278.          In all of these circumstances, I am not satisfied that ComReg has established, on the balance of probabilities, that the 30-day notice requirement acts a disincentive against Virgin Media customers changing service providers. ComReg has therefore failed to establish a breach of Regulation 25(6)(b) on that ground. It is important to note that this is not a finding that a 30-day notice requirement is legally valid in the context of switching. It is simply a finding that, on the evidence presented in this case, ComReg has not succeeded in establishing that such a requirement acts a disincentive to switching service providers.  

279.          In these circumstances, it is, strictly speaking, unnecessary to consider the argument put forward by Virgin Media that, in light of Article 105(3) of the Code [120], the EU legislature, in enacting the pre-existing Universal Service Directive, could not have considered notice requirements of this kind to be unlawful. It may, nevertheless, be of assistance to make a number of observations in relation to this argument. I accept that the Code proceeds on the basis that a requirement to give no more than one month's notice of termination is lawful in the context of a contract which automatically continues after the expiry of the minimum contract period. Article 105(3) makes this clear. It provides that, in contracts which endure in this way, "Member States shall ensure that, after such prolongation, end-users are entitled to terminate the contract at any time with a maximum one-month notice period, as determined by Member States, and without incurring any costs except the charges for receiving the service during the notice period. Before the contract is automatically prolonged, providers shall inform end-users, in a prominent and timely manner and on a durable medium, of the end of the contractual commitment and of the means by which to terminate the contract. In addition, and at the same time, providers shall give end-users best tariff advice relating to their services. Providers shall provide end-users with best tariff information at least annually." [121]

280.          However, it does not follow that this amounts to some form of legislative blessing for the imposition of such a requirement in the context of switching provider (as opposed to termination simpliciter). Article 106 of the Code deals with switching and Article 106(1) specifically provides that, in the case of switching providers, this should take place within the shortest possible time and within the timeframe specifically agreed between the end-user and the receiving provider. Article 106(1) provides:

"In the case of switching between providers of internet access services, the providers concerned shall provide the end user with adequate information before and during the switching process and ensure continuity of the internet access service, unless technically not feasible. The receiving provider shall ensure that the activation of the internet access service occurs within the shortest possible time on the date and within the timeframe expressly agreed with the end-user. The transferring provider shall continue to provide its internet access service on the same terms until the receiving provider activates its internet access service. Loss of service during the switching process shall not exceed one working day."

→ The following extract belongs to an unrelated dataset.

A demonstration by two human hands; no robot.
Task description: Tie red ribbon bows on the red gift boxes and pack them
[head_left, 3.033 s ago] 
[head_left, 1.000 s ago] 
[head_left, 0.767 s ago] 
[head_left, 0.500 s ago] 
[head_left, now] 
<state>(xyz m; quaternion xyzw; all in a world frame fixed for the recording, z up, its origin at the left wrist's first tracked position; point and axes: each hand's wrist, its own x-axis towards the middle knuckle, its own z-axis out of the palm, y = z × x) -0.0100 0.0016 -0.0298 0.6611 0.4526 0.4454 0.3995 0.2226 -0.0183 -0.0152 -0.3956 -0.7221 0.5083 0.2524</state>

281.          These provisions of the Code must be read in light of the recitals. In the current context, Recital 273 is particularly germane. It echoes the terms of Recital 47 to the Directive and, in so far as immediately relevant, provides as follows:

"In order to take full advantage of the competitive environment, consumers should be able to make informed choices and to change providers when it is in their best interest to do so. It is essential to ensure that they are able to do so without being hindered by legal, technical or practical obstacles, including contractual conditions, procedures and charges. That does not preclude providers from setting reasonable minimum contractual periods of up to 24 months in consumer contracts ..." [122]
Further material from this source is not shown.